Doukhobors acknowledge that the various Biblical scriptures have recorded and preserved the knowledge of the life and teachings of Jesus and other ancient teachers and prophets, and have thus contributed to the evolutionary development of humankind, including the Doukhobors themselves. No doubt, many of those who did the original writing (and including many of the translators) were very inspired and dedicated in the course of their work. To this extent (inspired as they were by their “inner voice of God”), the Bible scriptures can be considered to be inspired of God, but no more so than any other written work of great dedication or inspiration, be it other great religious texts, such as the Tao Te Ching, Bhagavad-Gita, Upanishads, Koran, etc. or the inspiring writings of many great teachers and leaders such as Gibran, Thoreau, Tolstoy, Gandhi, Martin Luther King, Helena Blavatsky, Helen Caldicott, Eckhart Tolle and countless others.
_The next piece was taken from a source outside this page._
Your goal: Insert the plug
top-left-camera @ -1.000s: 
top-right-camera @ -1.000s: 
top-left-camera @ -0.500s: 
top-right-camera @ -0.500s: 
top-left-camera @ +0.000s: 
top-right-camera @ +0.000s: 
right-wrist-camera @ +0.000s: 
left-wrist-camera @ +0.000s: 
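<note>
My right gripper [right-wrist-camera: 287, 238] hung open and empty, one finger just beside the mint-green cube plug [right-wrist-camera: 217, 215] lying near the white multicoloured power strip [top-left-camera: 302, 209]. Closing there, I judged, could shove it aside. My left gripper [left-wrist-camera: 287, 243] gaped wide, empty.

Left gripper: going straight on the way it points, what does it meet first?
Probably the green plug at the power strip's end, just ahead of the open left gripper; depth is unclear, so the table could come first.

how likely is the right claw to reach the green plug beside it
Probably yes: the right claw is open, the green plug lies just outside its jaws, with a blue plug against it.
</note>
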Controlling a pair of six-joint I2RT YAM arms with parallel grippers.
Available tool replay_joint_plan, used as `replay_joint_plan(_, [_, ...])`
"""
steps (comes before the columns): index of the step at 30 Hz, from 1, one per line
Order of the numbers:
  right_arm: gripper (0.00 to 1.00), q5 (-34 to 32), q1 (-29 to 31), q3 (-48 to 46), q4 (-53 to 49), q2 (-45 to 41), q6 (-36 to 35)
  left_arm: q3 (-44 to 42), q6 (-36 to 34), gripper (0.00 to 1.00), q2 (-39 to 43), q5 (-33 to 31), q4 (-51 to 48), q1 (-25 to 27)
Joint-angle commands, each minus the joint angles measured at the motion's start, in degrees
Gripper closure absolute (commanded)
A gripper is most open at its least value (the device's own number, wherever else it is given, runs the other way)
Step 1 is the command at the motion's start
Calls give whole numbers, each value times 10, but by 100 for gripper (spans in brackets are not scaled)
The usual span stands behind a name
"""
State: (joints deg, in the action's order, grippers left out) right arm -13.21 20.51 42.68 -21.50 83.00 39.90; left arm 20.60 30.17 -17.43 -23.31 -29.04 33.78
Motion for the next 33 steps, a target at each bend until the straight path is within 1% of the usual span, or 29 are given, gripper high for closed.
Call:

Common sense also tells us that, no matter how conscientious and meticulous a writer or translator may be, over the ages many different interpretations and versions of some events can come into play, and the dogmatic attachment to every written word or phrase becomes not only nonsensical, but actually tends to obscure the very essence of the meaning, as exemplified in the expression, “not seeing the forest for the trees”. Doukhobors also believe that the expansion of human understanding and conscious awareness is a never-ending, eternal process, and it is therefore counterproductive to human progress to attach oneself to written words as being unchanging. It is also a tragic inconsistency that so many Christian denominations have been prepared to persecute and even kill fellow Christians because of different interpretations of the same text, using that very text to justify their violence against each other! This is why Doukhobors have traditionally considered the Bible to perhaps be more of a hindrance than a help in working towards a more enlightened understanding, and an early Doukhobor teacher suggested that it should be done away with altogether, if one were to actually achieve true enlightenment. Doukhobors also attribute considerable significance to the Biblical expression that, “the letter killeth, but the spirit giveth life”, which they interpret as meaning that we should be more concerned with the true spirit of the intended idea or concept, and not just the printed wording on a page of a book.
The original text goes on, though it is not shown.